● **WHAT TO DO**: The reply to the records below should contain exactly the lines from the line with "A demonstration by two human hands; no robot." through the line with "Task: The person", and nothing besides.

Recorded data
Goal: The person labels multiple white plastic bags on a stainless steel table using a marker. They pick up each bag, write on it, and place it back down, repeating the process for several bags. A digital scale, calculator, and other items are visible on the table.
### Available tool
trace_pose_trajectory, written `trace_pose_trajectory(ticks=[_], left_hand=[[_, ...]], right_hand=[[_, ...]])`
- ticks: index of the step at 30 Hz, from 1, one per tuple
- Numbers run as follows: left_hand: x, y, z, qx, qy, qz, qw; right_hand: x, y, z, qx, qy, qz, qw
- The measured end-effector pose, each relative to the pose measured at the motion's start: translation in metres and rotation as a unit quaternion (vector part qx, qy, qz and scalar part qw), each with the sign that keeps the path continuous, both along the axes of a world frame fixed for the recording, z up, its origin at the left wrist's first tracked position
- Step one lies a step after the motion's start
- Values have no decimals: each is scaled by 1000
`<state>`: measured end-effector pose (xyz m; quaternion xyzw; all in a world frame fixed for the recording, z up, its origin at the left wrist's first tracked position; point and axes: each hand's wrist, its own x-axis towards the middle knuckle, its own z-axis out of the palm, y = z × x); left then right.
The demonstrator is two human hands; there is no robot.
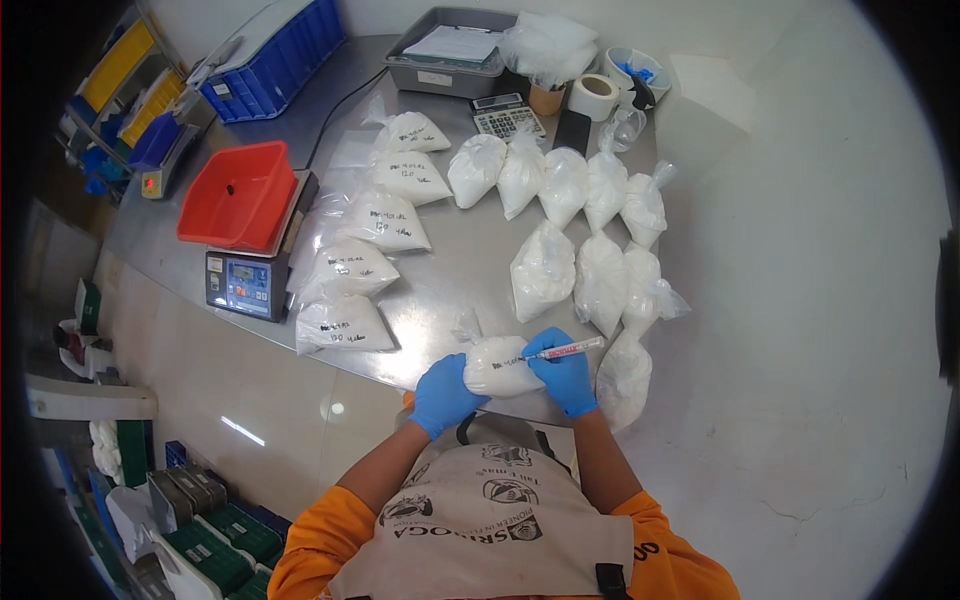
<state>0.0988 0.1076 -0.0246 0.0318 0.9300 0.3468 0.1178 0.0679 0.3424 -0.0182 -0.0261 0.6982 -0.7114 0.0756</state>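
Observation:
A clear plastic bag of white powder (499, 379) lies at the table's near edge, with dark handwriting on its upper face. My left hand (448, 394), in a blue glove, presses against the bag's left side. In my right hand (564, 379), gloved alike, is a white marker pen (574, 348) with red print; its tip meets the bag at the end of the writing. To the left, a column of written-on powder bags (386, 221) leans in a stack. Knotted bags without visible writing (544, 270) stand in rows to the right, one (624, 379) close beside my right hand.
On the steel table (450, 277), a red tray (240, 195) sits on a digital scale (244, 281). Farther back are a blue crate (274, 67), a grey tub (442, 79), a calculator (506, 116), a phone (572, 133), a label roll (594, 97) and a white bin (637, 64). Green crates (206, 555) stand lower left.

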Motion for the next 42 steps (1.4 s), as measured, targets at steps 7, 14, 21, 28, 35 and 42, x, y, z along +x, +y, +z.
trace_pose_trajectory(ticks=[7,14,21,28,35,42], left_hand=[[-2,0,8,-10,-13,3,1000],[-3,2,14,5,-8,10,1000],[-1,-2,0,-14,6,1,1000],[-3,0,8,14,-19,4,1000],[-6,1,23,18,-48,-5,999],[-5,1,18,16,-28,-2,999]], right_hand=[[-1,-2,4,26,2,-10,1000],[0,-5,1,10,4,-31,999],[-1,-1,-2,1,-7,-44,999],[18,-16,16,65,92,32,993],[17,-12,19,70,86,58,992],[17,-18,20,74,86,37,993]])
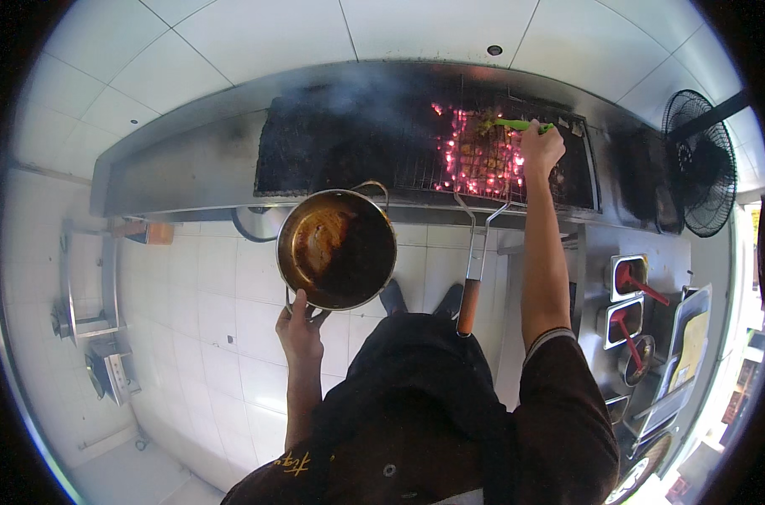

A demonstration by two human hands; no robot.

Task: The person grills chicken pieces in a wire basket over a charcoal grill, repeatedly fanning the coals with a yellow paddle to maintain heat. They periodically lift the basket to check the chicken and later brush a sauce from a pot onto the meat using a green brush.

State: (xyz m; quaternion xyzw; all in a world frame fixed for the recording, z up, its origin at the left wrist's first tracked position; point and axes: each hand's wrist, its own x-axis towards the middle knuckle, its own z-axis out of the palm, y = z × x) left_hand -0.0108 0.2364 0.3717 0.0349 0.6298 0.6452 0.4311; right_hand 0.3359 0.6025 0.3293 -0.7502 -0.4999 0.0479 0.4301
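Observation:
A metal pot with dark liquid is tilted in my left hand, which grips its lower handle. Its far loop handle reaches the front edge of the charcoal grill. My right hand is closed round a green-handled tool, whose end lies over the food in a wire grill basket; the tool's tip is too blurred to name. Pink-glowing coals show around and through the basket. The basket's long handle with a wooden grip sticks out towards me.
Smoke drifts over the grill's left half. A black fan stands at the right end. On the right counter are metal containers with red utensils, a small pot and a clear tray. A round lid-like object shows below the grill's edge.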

● **WORKED SOLUTION**:
A demonstration by two human hands; no robot.

Task: The person grills chicken pieces in a wire basket over a charcoal grill, repeatedly fanning the coals with a yellow paddle to maintain heat. They periodically lift the basket to check the chicken and later brush a sauce from a pot onto the meat using a green brush.

Nothing else is needed to complete the exercise.